WORK TO BE COMPLETED —
The task calls for every line of the data to be repeated exactly.

COLLECTED DATA —

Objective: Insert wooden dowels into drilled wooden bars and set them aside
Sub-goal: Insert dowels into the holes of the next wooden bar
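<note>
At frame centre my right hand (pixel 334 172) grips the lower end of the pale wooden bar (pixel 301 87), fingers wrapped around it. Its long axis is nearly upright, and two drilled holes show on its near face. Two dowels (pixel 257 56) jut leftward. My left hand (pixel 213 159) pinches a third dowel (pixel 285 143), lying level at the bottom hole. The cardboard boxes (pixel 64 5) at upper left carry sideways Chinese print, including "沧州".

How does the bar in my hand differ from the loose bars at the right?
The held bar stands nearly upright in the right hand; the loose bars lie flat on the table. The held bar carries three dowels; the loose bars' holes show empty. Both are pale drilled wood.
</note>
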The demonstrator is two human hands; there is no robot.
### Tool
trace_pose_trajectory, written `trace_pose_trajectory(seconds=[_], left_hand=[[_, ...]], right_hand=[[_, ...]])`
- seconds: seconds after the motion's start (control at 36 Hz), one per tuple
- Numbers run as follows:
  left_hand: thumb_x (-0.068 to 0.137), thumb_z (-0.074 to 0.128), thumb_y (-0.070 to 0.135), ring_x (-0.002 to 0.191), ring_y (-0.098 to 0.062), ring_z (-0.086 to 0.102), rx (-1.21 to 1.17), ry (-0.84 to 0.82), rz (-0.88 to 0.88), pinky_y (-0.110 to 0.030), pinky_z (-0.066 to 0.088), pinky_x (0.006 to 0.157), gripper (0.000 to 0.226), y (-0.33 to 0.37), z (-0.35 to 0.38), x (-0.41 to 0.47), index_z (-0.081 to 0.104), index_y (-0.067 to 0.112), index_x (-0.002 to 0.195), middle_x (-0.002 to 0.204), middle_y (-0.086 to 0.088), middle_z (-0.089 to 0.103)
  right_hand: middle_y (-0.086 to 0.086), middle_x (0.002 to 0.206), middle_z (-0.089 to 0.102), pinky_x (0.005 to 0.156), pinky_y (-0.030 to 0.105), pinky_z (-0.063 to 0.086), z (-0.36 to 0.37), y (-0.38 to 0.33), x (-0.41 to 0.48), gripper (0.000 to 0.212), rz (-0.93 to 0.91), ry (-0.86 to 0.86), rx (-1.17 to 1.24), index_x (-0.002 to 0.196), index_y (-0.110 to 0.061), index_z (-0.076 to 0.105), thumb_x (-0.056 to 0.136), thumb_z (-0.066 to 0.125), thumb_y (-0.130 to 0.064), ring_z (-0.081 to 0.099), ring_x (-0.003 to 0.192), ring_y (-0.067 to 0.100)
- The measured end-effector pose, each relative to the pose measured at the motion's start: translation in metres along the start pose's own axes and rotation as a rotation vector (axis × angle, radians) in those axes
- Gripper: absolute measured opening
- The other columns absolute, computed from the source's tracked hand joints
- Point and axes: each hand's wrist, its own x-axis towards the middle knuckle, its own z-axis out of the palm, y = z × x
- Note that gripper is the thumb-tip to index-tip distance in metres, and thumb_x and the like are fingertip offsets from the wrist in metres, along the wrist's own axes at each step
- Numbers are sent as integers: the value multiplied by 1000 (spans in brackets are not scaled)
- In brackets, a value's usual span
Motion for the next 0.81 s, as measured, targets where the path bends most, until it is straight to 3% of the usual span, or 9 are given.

PROBLEM SOLUTION —
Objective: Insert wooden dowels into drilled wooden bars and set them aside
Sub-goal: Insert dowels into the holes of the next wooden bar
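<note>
At frame centre my right hand (pixel 334 172) grips the lower end of the pale wooden bar (pixel 301 87), fingers wrapped around it. Its long axis is nearly upright, and two drilled holes show on its near face. Two dowels (pixel 257 56) jut leftward. My left hand (pixel 213 159) pinches a third dowel (pixel 285 143), lying level at the bottom hole. The cardboard boxes (pixel 64 5) at upper left carry sideways Chinese print, including "沧州".

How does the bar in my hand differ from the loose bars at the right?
The held bar stands nearly upright in the right hand; the loose bars lie flat on the table. The held bar carries three dowels; the loose bars' holes show empty. Both are pale drilled wood.
</note>
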The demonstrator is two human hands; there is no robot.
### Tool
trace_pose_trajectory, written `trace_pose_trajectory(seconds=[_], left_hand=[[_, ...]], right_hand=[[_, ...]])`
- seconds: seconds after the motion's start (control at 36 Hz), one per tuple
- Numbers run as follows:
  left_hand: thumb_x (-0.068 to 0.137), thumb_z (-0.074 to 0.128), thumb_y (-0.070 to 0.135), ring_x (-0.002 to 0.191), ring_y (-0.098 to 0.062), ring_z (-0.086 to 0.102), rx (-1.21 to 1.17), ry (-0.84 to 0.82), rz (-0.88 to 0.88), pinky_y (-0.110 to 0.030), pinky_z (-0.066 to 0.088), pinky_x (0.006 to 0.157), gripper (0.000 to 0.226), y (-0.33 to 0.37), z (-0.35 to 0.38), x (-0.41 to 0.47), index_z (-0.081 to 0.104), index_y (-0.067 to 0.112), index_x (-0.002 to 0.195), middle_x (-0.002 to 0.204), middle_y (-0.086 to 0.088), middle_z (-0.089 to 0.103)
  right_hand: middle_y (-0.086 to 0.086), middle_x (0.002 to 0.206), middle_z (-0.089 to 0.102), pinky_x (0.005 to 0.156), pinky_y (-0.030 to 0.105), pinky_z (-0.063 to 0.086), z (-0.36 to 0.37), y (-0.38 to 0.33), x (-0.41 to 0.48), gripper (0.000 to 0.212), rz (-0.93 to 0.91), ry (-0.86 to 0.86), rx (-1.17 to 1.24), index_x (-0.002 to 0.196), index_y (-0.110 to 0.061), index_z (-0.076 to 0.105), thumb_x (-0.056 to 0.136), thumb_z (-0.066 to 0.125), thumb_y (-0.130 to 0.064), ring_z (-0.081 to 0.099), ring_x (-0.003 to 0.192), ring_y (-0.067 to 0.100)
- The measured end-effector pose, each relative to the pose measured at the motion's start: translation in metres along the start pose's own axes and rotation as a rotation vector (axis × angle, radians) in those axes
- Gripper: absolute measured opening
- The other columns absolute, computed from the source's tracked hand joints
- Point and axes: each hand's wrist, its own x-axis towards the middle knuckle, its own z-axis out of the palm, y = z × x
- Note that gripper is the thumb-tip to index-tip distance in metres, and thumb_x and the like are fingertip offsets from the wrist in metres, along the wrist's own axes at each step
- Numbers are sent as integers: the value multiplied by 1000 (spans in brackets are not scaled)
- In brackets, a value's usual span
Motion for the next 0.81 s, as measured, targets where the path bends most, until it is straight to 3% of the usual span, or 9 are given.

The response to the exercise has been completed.